## Task objective
Type again, exactly, the lines below from the start through the line that includes "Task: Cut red".

## Exercise input
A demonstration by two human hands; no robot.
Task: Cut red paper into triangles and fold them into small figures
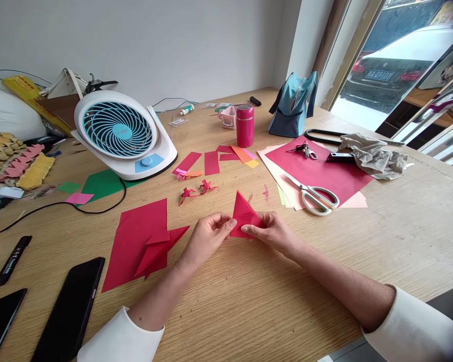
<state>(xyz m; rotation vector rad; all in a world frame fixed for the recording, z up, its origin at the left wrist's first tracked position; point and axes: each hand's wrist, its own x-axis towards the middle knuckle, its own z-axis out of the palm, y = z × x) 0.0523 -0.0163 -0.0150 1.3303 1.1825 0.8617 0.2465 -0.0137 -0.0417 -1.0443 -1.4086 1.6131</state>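
Note:
Between my two hands is a folded piece of red paper [243,213], its pointed tip upward, held just above the wooden table. My left hand [213,232] pinches its left edge between thumb and fingers. On the other side my right hand [270,230] grips the right edge, thumb lying across the front. Left of my left forearm lies a red sheet [136,231] with a folded red piece [160,251] on top. Two small red paper figures [197,191] rest on the table beyond my hands.
White-handled scissors [317,196] lie partly on a red sheet [320,171] at right. A pink bottle [245,125], a blue bag [294,108] and a fan [123,133] stand farther back. Two black phones [70,306] and a marker [13,260] are at left; a cable [56,203] crosses there.

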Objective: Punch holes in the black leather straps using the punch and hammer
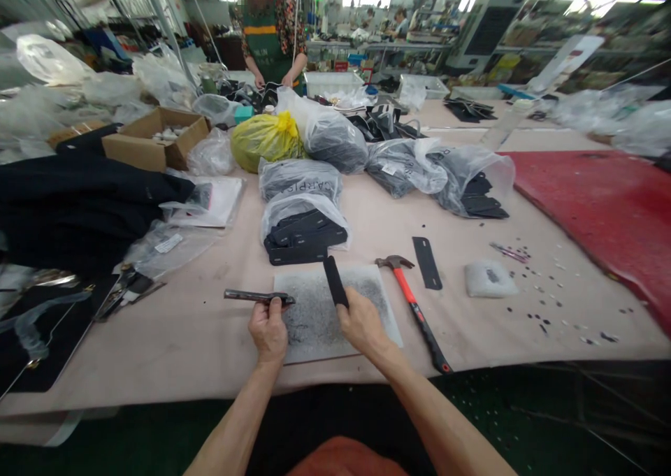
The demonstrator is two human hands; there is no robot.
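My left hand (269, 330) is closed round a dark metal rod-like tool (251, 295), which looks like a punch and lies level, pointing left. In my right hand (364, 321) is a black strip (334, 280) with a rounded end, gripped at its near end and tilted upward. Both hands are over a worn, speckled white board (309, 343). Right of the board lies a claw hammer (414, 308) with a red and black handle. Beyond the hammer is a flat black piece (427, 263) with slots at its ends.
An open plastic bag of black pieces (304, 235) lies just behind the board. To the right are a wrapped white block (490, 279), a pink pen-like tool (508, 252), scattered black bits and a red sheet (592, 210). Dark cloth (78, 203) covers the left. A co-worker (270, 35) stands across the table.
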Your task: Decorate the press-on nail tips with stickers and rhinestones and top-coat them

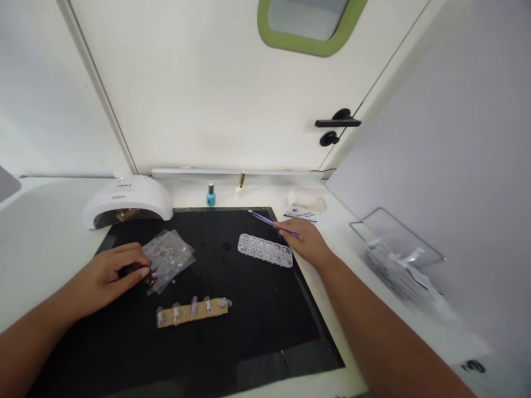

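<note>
Purple tweezers point(264, 219) are gripped in my right hand point(302, 236), their tips pointing left over the mat's back edge. Just below lies a clear case point(265, 250) divided into small compartments of tiny pieces. My left hand point(114, 273) rests at the left, fingers curled at the edge of clear plastic sheets point(171, 255) with small red and silvery pieces on them; whether it pinches anything is hard to make out. Nearer the front, a tan strip point(194, 313) carries several clear nail tips.
A white nail lamp point(128, 200) stands at the back left of the black mat point(257, 315). Behind the mat are a turquoise bottle point(211, 197), a small gold-capped item point(241, 181) and an alcohol pads box point(305, 205). Plastic packets point(404, 271) sit by a wire rack at right.
</note>
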A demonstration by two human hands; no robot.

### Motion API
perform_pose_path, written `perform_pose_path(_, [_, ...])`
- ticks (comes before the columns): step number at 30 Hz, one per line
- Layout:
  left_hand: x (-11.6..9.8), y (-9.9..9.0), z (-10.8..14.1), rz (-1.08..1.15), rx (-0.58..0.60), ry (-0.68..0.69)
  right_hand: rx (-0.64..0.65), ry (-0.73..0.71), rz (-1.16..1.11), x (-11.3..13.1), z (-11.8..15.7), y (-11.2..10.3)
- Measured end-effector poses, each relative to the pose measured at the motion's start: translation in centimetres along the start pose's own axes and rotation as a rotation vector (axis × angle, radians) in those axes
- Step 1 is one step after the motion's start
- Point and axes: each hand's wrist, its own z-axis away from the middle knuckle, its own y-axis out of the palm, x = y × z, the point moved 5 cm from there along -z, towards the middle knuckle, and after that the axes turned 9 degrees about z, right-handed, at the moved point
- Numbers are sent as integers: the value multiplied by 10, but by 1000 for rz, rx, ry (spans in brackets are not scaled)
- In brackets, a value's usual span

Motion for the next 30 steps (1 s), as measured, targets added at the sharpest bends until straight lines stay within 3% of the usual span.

## Result of this task
A demonstration by two human hands; no robot.
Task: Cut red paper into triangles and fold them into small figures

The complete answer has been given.